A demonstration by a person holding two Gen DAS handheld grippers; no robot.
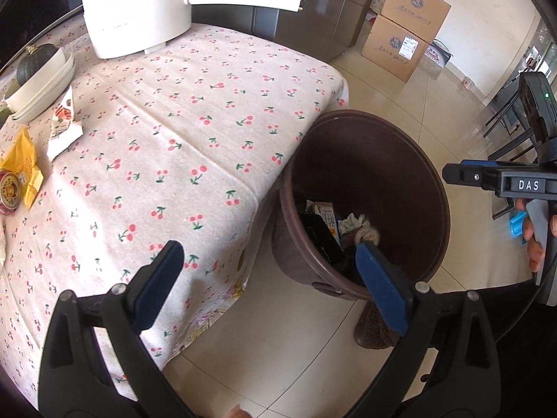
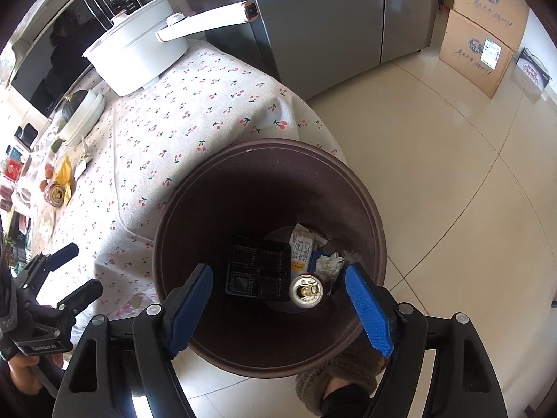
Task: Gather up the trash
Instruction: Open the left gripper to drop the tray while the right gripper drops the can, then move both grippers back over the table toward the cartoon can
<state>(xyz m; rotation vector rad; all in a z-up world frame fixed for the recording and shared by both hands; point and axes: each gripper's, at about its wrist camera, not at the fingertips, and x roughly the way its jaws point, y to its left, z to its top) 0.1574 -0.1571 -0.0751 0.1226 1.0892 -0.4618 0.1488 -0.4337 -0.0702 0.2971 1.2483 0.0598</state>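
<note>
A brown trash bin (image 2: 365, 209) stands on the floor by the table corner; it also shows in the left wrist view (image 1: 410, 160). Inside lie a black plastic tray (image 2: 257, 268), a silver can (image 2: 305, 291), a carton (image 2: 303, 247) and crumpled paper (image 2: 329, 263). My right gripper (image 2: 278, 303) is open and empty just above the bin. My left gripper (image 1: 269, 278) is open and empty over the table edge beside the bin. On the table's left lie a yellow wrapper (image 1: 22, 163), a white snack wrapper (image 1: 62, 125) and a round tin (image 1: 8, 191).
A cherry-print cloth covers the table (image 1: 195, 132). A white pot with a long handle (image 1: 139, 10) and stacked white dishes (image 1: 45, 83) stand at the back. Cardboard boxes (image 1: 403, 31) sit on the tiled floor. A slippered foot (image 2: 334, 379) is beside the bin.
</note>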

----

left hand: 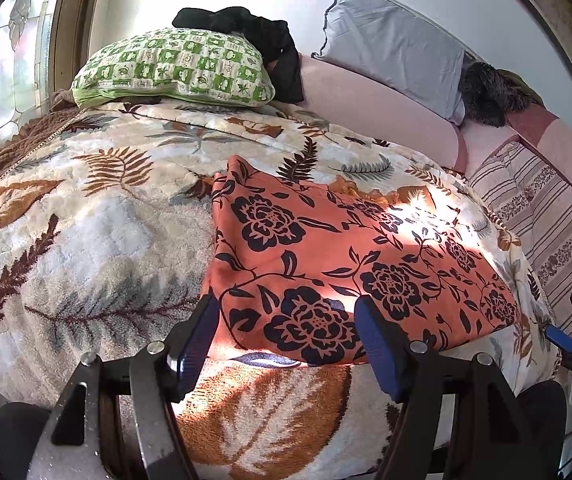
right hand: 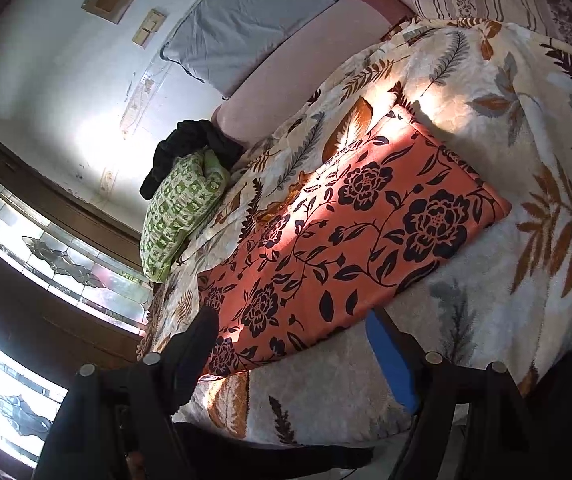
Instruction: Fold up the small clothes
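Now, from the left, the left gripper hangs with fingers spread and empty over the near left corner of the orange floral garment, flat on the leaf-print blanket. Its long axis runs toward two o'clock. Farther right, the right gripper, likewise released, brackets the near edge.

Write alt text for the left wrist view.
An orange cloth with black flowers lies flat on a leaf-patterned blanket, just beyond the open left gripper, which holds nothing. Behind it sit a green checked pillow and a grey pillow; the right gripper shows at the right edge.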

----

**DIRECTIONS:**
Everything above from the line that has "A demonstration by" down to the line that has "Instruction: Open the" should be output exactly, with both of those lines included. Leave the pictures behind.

**OUTPUT OF THE TASK:**
A demonstration by a person holding two Gen DAS handheld grippers; no robot.
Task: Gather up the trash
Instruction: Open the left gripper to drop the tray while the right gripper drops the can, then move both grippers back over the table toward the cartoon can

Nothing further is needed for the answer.